January in the Garden

With the excesses of Christmas out of the way, there is a fitting air of sobriety in January which chimes with the bleakness of the winter weather. The shortest day has passed, so lengthening daylight hours provide something positive to hang on to, but it will take a couple of months for the warming effect of the weak winter sun to have much effect. Having said that, on dry, bright, days, it’s a joy to get outside and make the most of anything that is providing interest in the, stripped bare, garden bones.
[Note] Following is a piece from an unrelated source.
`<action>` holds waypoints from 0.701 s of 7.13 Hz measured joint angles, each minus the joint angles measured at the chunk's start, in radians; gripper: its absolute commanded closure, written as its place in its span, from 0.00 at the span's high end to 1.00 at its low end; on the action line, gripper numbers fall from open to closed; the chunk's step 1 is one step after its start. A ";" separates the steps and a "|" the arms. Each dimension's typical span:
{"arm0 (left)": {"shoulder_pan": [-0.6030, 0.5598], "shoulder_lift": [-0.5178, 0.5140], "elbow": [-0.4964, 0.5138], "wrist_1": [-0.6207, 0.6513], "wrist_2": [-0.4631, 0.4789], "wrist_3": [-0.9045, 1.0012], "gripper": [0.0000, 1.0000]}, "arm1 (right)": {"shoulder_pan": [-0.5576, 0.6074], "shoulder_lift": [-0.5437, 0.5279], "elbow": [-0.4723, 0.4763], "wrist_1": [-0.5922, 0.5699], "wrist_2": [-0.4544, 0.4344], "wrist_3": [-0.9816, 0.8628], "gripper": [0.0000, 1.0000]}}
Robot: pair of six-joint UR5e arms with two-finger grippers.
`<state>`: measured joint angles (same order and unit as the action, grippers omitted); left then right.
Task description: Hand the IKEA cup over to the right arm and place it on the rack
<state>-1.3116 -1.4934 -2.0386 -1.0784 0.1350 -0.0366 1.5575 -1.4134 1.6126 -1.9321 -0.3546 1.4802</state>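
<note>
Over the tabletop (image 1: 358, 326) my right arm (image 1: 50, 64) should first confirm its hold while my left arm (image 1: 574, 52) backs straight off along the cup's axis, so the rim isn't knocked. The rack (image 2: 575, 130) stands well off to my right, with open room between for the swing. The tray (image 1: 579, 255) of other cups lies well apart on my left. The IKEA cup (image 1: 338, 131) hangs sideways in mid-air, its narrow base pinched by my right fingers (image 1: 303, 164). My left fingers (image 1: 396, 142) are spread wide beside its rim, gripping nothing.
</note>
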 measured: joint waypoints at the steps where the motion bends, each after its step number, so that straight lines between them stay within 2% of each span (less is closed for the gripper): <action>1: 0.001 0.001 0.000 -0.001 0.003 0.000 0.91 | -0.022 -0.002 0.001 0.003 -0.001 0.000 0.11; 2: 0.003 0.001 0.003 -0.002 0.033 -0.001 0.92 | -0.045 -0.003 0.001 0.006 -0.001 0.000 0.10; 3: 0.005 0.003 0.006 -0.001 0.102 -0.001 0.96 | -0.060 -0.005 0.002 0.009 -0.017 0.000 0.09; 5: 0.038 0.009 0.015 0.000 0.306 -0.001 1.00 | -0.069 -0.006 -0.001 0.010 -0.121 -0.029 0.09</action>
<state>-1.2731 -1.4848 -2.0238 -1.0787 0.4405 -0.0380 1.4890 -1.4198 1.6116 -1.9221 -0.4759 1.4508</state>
Snowdrops are the most obvious candidate for blooming during the coldest weather and they are a ‘no-brainer’ in even the smallest garden. Due to the fact that they are a comparatively tiny bulb, liable to become desiccated if lifted and stored for autumn planting, they are usually recommended for planting ‘in the green’. This means that it’s worth making a note now, if you identify areas in your garden which are lacking, in order to seek out snowdrops offered ‘in the green’, in a couple of months time, at the point when they are dying down.
They are easy to send in the post, generally wrapped in damp newspaper, so searching for a nursery online is an option if no local supplier is apparent. It’s important to obtain them from a legitimate grower because there are still some rogues out there who might be tempted to profit from digging them up, from woods and hedgerows, where snowdrops have become naturalised.
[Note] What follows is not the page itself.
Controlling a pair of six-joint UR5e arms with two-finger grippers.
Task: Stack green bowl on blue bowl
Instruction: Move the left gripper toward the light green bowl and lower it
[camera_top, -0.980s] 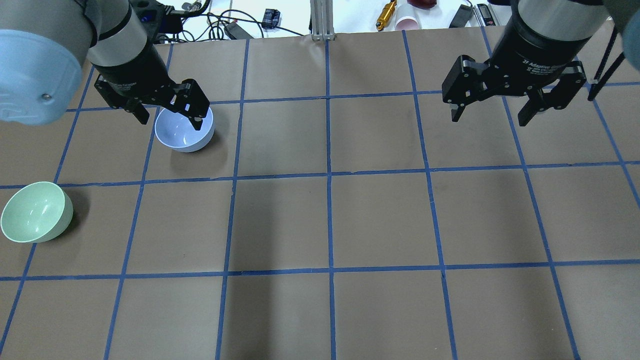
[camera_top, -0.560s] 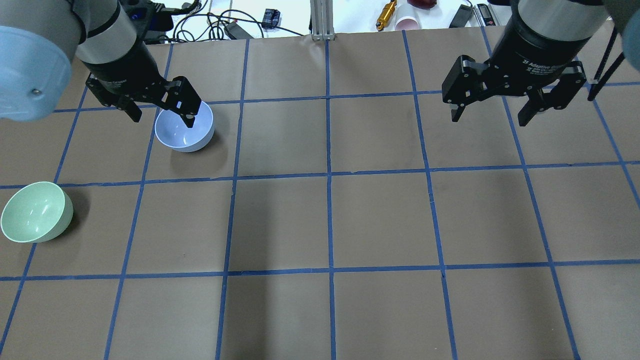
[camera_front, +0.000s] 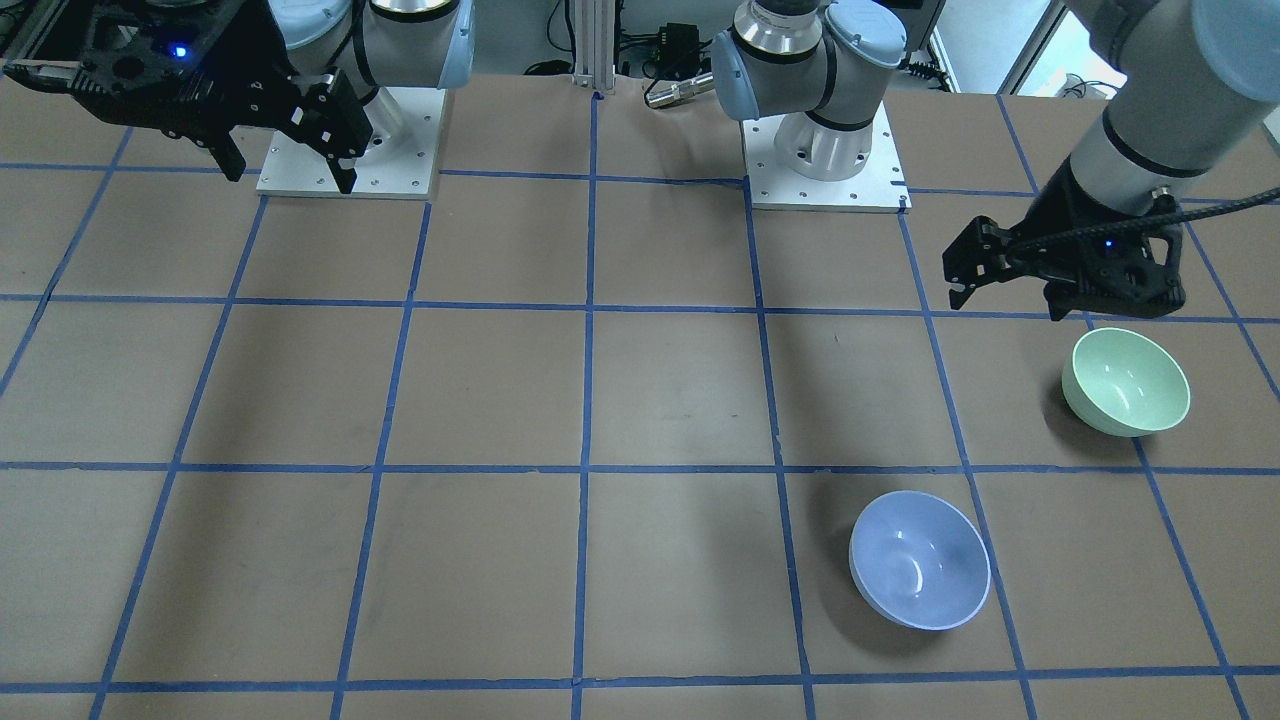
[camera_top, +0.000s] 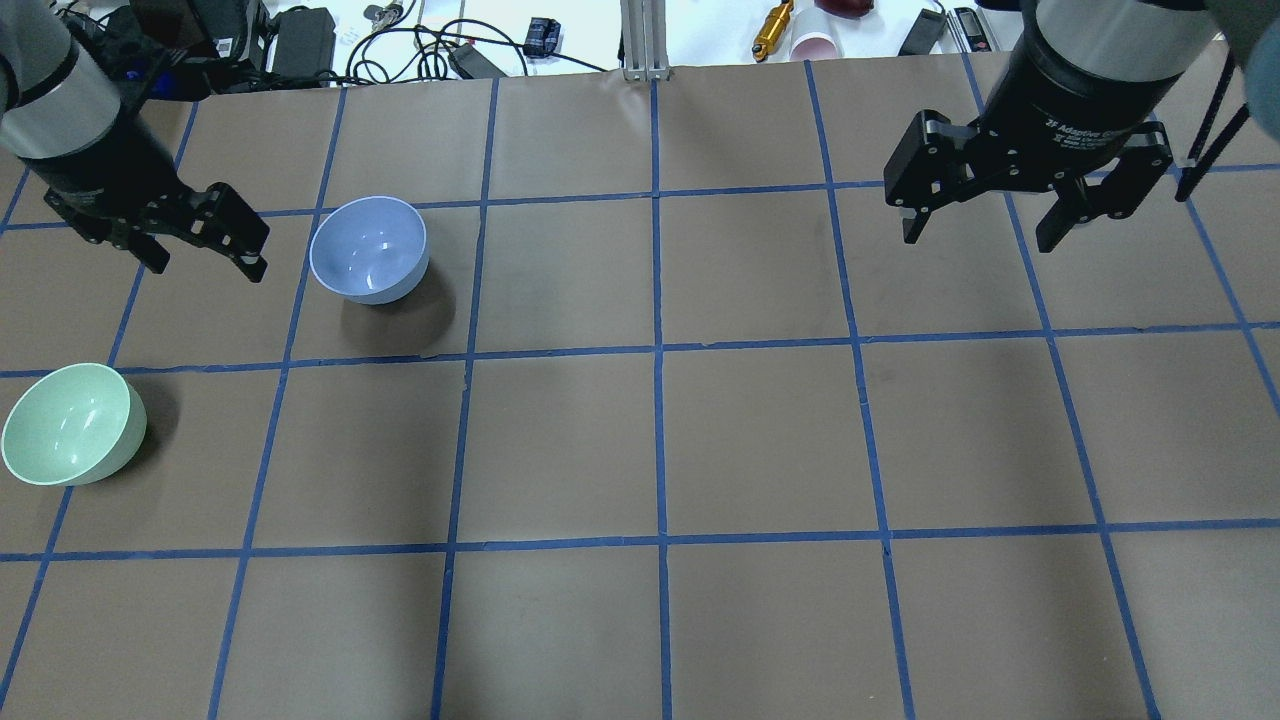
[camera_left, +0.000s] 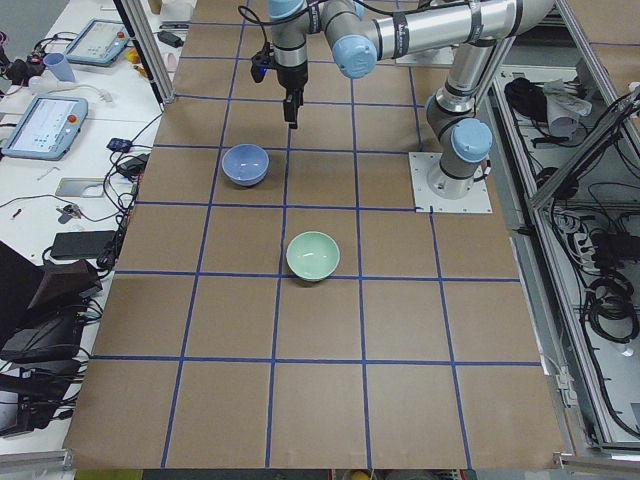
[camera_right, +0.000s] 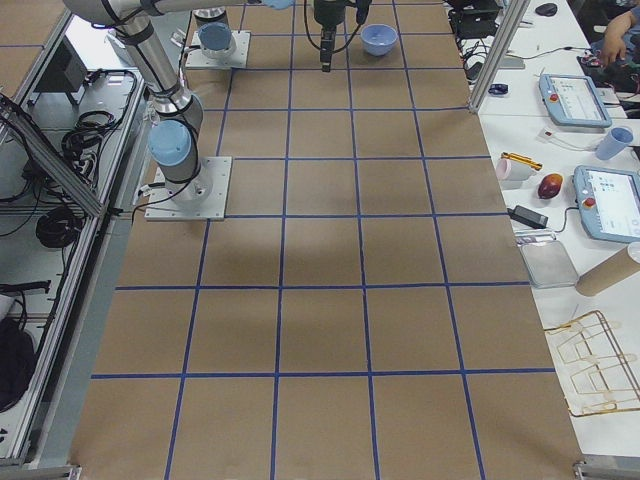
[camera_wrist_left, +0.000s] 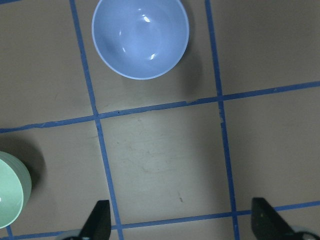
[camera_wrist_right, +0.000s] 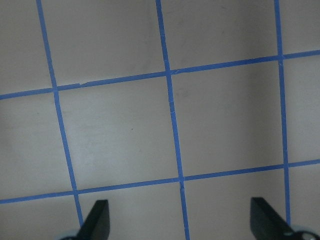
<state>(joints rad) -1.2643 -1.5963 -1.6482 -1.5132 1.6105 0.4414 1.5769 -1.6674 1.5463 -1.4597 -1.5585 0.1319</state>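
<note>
The paper-covered table (camera_top: 760, 430) held both bowls upright on the robot's left half, well apart. The right gripper (camera_top: 977, 240) hung spread and empty over the far right half. The left gripper (camera_top: 205, 262) hung raised, jaws spread and empty, over neither bowl. The green bowl (camera_top: 72, 423) stood nearer the robot than the blue bowl (camera_top: 368, 248).

Probable faults: the green bowl's glossy wall and thin rim could slip from a one-sided pinch. A descent landing on the rim could tip the bowl or push it along the paper. An off-centre or high release could seat it tilted or shove the blue bowl.

Bare paper lay on every side of both bowls, and the side view showed table continuing past the green bowl, so no edge crowded the path between them
</note>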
In fact, they look their best when growing as huge drifts under woodland trees or shrubs. Flowering very early in the year, dying down before leaves reappear to close the canopy above, means that they can be added to almost any garden as an ‘under storey’ wherever there is bare soil beneath deciduous specimens. When growing them in large drifts, in naturalistic settings, the straightforward Galanthus nivalis, the non-improved species, is the most suitable and cost-effective type to plant.
Once you’ve established a decent population of your own then annual lifting and dividing of the biggest clumps, after they’ve flowered, is the quickest way to increase their number and the area of the drift. They will, naturally, seed themselves around so, even left to their own devices, the area they occupy will increase, slowly, over time.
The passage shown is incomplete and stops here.